Work instruction :: Write out only the lines from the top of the listing below through the one with "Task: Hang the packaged", exactly as they stand, while keeping pictures out of the copy.

────────────────────────────────────────

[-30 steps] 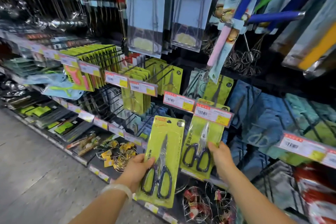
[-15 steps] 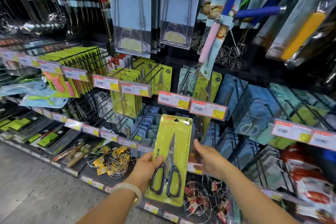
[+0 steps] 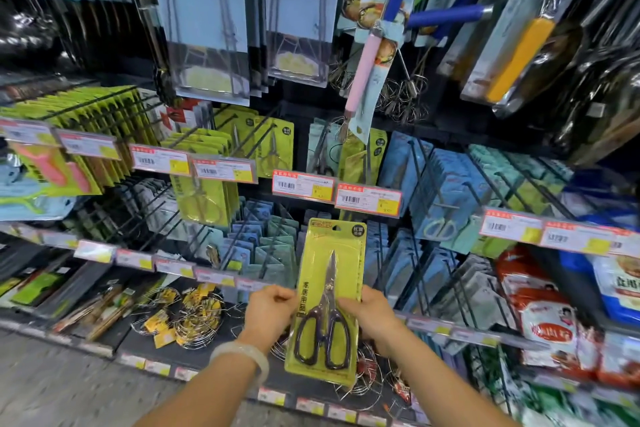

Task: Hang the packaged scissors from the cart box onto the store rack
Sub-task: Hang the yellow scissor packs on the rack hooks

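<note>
A yellow-green blister pack of black-handled scissors stands upright in front of the store rack. My left hand grips its left edge and my right hand grips its right edge, both at the height of the scissor handles. The pack's hang hole at the top sits just below two red-and-white price tags. Behind those tags hang more yellow-green scissor packs on black wire hooks. The cart box is out of view.
Black hooks with blue and teal packs fill the rack to the right. More yellow-green packs hang to the left. Whisks and utensils dangle above. Wire coils lie on the bottom shelf. Grey floor at lower left.
My right hand let go of the scissor pack hung on the rack hook and came back to grip the right edge of the second pack. The view shifted left and down.
</note>
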Demonstrator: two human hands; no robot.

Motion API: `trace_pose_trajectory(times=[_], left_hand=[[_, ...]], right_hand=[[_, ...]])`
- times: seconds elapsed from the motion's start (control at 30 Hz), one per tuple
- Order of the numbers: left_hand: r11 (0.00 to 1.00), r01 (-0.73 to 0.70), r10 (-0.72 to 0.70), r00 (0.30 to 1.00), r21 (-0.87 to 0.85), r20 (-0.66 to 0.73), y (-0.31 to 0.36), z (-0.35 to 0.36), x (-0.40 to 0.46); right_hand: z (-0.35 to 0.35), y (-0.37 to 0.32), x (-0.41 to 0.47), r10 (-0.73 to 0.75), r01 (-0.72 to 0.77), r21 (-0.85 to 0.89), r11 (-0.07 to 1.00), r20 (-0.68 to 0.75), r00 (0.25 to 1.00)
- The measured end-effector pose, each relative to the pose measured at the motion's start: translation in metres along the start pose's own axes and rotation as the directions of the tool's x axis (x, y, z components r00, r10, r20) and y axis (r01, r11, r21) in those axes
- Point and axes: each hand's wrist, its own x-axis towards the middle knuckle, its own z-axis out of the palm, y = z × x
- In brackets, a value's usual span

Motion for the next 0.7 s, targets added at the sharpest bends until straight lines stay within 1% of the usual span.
trace_pose_trajectory(times=[0.1,0.17,0.23,0.3,0.43,0.5,0.57,0.63,0.7], left_hand=[[0.991,-0.026,0.031,0.999,0.135,-0.032,0.006,-0.002,0.0],[0.966,-0.054,0.068,0.997,0.252,-0.048,0.008,-0.002,0.001],[0.943,-0.065,0.085,0.995,0.328,-0.048,0.01,-0.001,-0.001],[0.925,-0.076,0.094,0.995,0.372,-0.029,0.011,-0.001,-0.002],[0.914,-0.087,0.083,0.996,0.396,0.027,0.006,-0.004,0.004],[0.935,-0.07,0.034,0.994,0.347,0.106,0.004,-0.009,0.006],[0.981,-0.001,-0.034,0.984,0.196,0.177,0.005,-0.014,0.003],[0.994,0.104,-0.106,0.976,0.02,0.192,0.007,-0.017,0.0],[0.982,0.161,-0.141,0.971,-0.094,0.194,0.01,-0.02,-0.002]], right_hand=[[0.005,-0.001,-0.001,-0.003,0.003,-0.005,1.0,-0.027,1.0],[0.008,-0.003,-0.002,-0.015,0.014,-0.018,1.0,-0.028,0.999],[0.009,-0.003,0.0,-0.029,0.028,-0.011,1.0,-0.027,0.999],[0.01,-0.005,-0.002,-0.035,0.035,-0.001,0.999,-0.02,0.999],[0.011,-0.006,-0.003,-0.055,0.055,-0.026,0.998,-0.02,0.998],[0.01,-0.004,-0.003,-0.054,0.054,-0.044,0.998,-0.006,0.999],[0.007,-0.003,-0.004,-0.061,0.061,-0.035,0.997,0.013,0.998],[0.005,-0.002,-0.005,-0.071,0.071,-0.015,0.997,0.02,0.997],[0.006,-0.003,-0.005,-0.08,0.08,-0.003,0.997,0.026,0.996]])
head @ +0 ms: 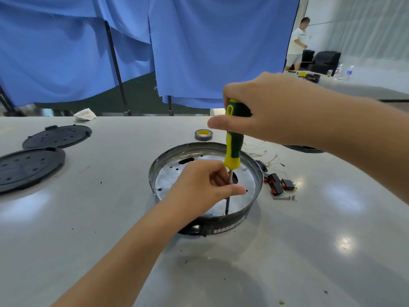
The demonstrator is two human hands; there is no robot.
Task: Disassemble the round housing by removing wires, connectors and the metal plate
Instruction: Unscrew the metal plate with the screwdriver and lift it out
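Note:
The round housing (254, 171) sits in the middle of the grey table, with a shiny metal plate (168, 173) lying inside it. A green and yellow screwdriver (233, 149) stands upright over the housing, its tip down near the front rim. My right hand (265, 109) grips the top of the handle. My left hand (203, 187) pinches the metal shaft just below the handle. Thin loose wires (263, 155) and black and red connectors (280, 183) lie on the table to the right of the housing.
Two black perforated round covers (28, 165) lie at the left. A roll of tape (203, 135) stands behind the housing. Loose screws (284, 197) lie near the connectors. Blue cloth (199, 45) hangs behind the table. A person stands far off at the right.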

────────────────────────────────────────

Task solution ::
[-30 steps] 
[-15 steps] 
[+0 steps] 

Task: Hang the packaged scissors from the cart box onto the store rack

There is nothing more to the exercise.